AI-BASED MRI MONITORING IN MULTIPLE SCLEROSIS: REAL-WORLD CLINICAL VALIDATION

Author:

Barnett Michael,Wang Dongang,Beadnall Heidi,Bischof Antje,Brunacci David,Butzkueven Helmut,Brown J William L,Cabezas Mariano,Das Tilak,Dugal Tej,Guilfoyle Daniel,Klistorner Alexander,Krieger Stephen,Kyle Kain,Ly Linda,Masters Lynette,Shieh Andy,Tang Zihao,van der Walt Anneke,Ward Kayla,Wiendl Heinz,Zhan Geng,Zivadinov Robert,Barnett Yael,Wang Chenyu

Abstract

ABSTRACTModern management of MS targets No Evidence of Disease Activity (NEDA): no clinical relapses, no magnetic resonance imaging (MRI) disease activity and no disability worsening. While MRI is the principal tool available to neurologists for monitoring clinically silent MS disease activity and, where appropriate, escalating treatment, standard radiology reports are qualitative and may be insensitive to the development of new or enlarging lesions.
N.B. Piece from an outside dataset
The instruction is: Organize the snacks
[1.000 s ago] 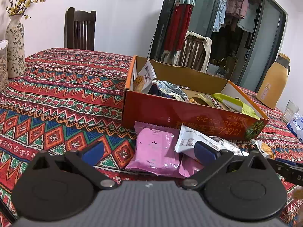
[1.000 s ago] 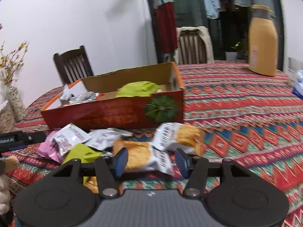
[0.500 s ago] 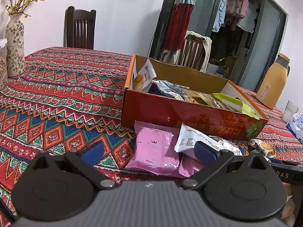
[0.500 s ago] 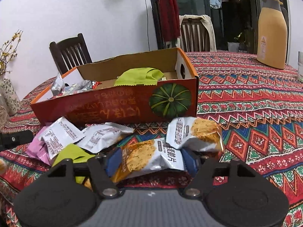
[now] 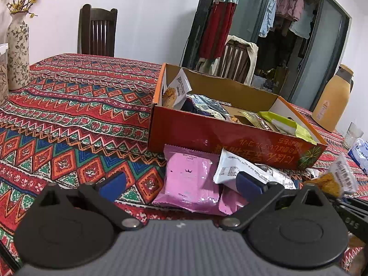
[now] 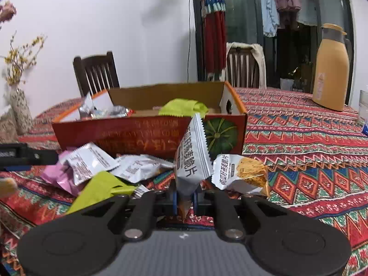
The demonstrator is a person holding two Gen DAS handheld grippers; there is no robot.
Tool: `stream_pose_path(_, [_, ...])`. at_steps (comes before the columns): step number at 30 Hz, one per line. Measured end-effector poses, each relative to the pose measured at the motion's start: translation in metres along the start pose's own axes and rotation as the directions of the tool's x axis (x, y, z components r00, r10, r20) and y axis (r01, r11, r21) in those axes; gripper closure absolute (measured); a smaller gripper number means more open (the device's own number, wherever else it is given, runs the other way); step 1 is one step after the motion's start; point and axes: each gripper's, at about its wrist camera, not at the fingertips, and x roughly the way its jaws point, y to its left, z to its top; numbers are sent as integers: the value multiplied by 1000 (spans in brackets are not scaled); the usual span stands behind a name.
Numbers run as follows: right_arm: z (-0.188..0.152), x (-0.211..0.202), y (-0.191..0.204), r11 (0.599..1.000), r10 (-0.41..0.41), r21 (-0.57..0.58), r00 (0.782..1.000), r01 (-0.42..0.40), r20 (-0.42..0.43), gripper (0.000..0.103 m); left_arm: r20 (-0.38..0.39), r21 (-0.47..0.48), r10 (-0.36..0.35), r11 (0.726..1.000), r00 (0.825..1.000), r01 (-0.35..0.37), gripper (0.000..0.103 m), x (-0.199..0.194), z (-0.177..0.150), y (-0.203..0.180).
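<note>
Both fingers [image 6: 175, 199] pinch snack packet [image 6: 192, 161] near box [image 6: 149, 133] front edge.

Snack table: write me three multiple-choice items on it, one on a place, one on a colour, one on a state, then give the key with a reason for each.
1. Where does the pink packet lie?
A. inside the box
B. on the tablecloth in front of the box
C. on a chair

2. What colour is the jug at the far right of the table?
A. yellow-orange
B. blue
C. white

3. What is the right hand-held gripper doing?
A. standing open over the cloth
B. shut on nothing
C. shut on a white snack packet

Key:
1 B, it rests on the tablecloth against the near wall of the orange box.
2 A, its body is yellow-orange with a darker lid.
3 C, its pads pinch the lower end of the white snack packet, which stands up between them.
</note>
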Motion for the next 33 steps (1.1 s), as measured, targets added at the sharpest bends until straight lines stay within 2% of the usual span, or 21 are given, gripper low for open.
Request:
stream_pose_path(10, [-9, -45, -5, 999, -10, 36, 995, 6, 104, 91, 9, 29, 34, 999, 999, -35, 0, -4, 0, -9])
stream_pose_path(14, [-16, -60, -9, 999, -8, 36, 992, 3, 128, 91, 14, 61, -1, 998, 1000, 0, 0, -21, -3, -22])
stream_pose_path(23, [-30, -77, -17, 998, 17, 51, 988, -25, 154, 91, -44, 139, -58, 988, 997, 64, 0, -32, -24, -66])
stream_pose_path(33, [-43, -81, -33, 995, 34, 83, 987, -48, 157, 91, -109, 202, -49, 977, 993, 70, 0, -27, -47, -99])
Existing quantitative neuroimaging tools lack adequate clinical validation. In 397 multi-center MRI scan pairs acquired in routine practice, we demonstrate superior case-level sensitivity of a clinically integrated AI-based tool over standard radiology reports (93.3% vs 58.3%), relative to a consensus ground truth, with minimal loss of specificity. We also demonstrate equivalence of the AI-tool with a core clinical trial imaging lab for lesion activity and quantitative brain volumetric measures, including percentage brain volume loss (PBVC), an accepted biomarker of neurodegeneration in MS (mean PBVC -0.32% vs -0.36% respectively), whereas even severe atrophy (>0.8% loss) was not appreciated in radiology reports. Finally, the AI-tool additionally embeds a clinically meaningful, experiential comparator that returns a relevant MS patient centile for lesion burden, revealing, in our cohort, inconsistencies in qualitative descriptors used in radiology reports. AI-based image quantitation enhances the accuracy of, and value-adds to, qualitative radiology reporting. Scaled deployment of these tools will open a path to precision management for patients with MS.